April 4 to me is not just the day that Dr. King was assassinated in Memphis. It is also the day in 1994 that I nervously walked into Terminal C at IAH to clock in for my shift for the first time as my true self.
I was going to wait until my May 4 birthday to do that, but got impatient and just went ahead and put my new femme uniforms on, grabbed my new ID and plunged into my new reality.
A lot of things have changed since that 1994 day. My hair is a lot shorter now than when I walked into Terminal C, and I’ve gained 50 pounds. There’s even a brand new Terminal E next door and connected to Terminal C at Bush IAH.
I even have a shelf of awards I keep adding to from multiple organizations across the country for my 20 plus years of activism on behalf of the community.
But it would have never gotten to that point if I hadn’t found the courage to take the first steps toward becoming Moni.

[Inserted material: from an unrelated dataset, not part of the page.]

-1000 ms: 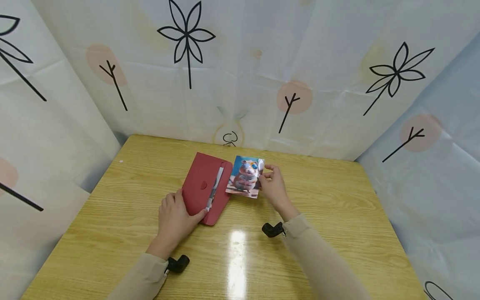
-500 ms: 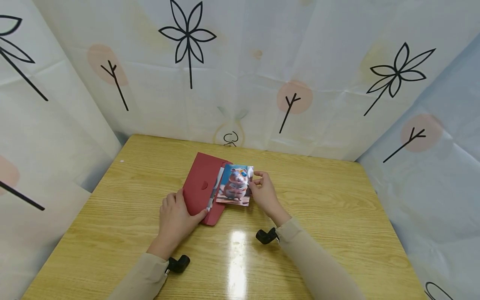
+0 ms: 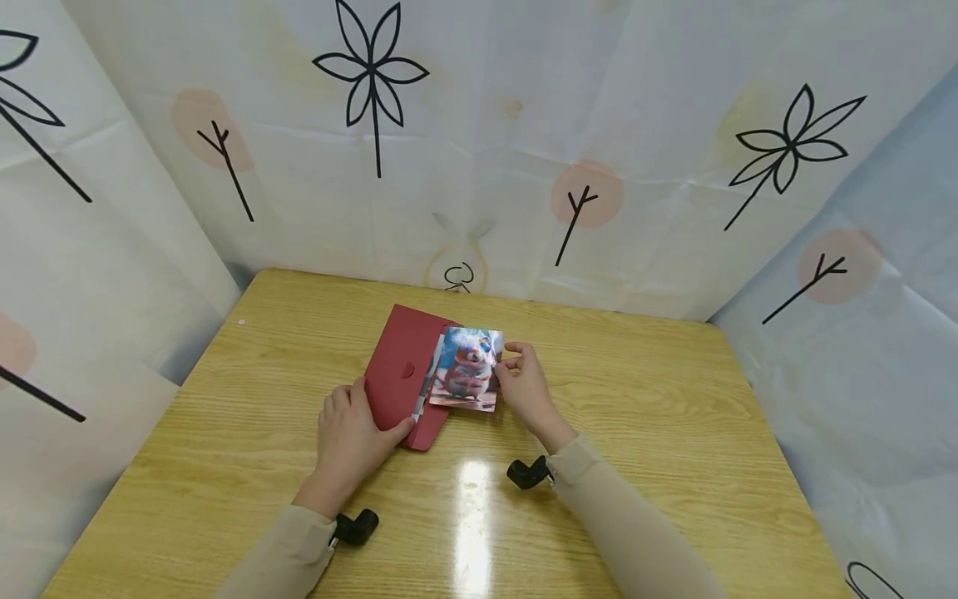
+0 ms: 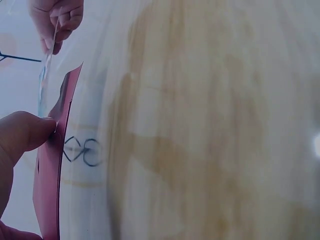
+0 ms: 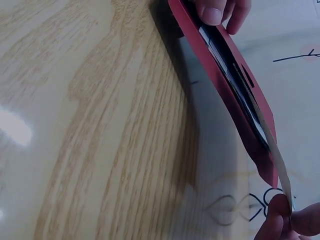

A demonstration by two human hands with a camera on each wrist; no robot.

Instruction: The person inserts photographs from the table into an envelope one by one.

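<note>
A red paper envelope (image 3: 392,366) lies tilted in the hold of my left hand (image 3: 352,437), whose thumb presses near the mouth of its pocket. White and dark papers (image 3: 425,384) show inside the pocket. My right hand (image 3: 531,391) pinches the right edge of a glossy picture card (image 3: 466,374) with a hamster on it. The card overlaps the open flap, its left edge at the pocket's mouth; whether that edge is inside, I cannot tell. In the right wrist view the card (image 5: 282,170) appears edge-on along the envelope's opening (image 5: 230,100).
Both hands work over a wooden table (image 3: 636,399) with a bright reflection near the front. A white cloth with plant drawings (image 3: 464,150) hangs behind it and on both sides. Each wrist carries a black camera mount (image 3: 358,527).
My right hand has brought the picture card left and toward me, from beside the flap to over it at the pocket's mouth. My left hand and the envelope stay in place.
</note>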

She downplays her role in it, but one person I have to credit for burning my trans closet door down and challenging me to handle my transition business was a fellow flight attendant coworker in Maxine Farrington.
Max and I had gotten to know one another because I worked the gates, but she perceptively picked up on the fact I wasn’t happy, and felt I was hiding something.
One day I was talking about how her statuesque self should become a model, and she told me that she not only was, but had some major ad campaigns back in the 80’s
So I told Max what was going on and what I was up to. She went on vacation after I confided in her, and by the time Max got back I was now working the gates. I was also dealing with 30,000 people a day gawking at me as they rushed to their flights or boarded the ones I worked.
As for the peeps gawking at me during my awkward transition stage, I dealt with it the only way I could, by putting my head down and throwing myself into doing my job to the best of my ability. Major difference was I was way happier with the way my life was going.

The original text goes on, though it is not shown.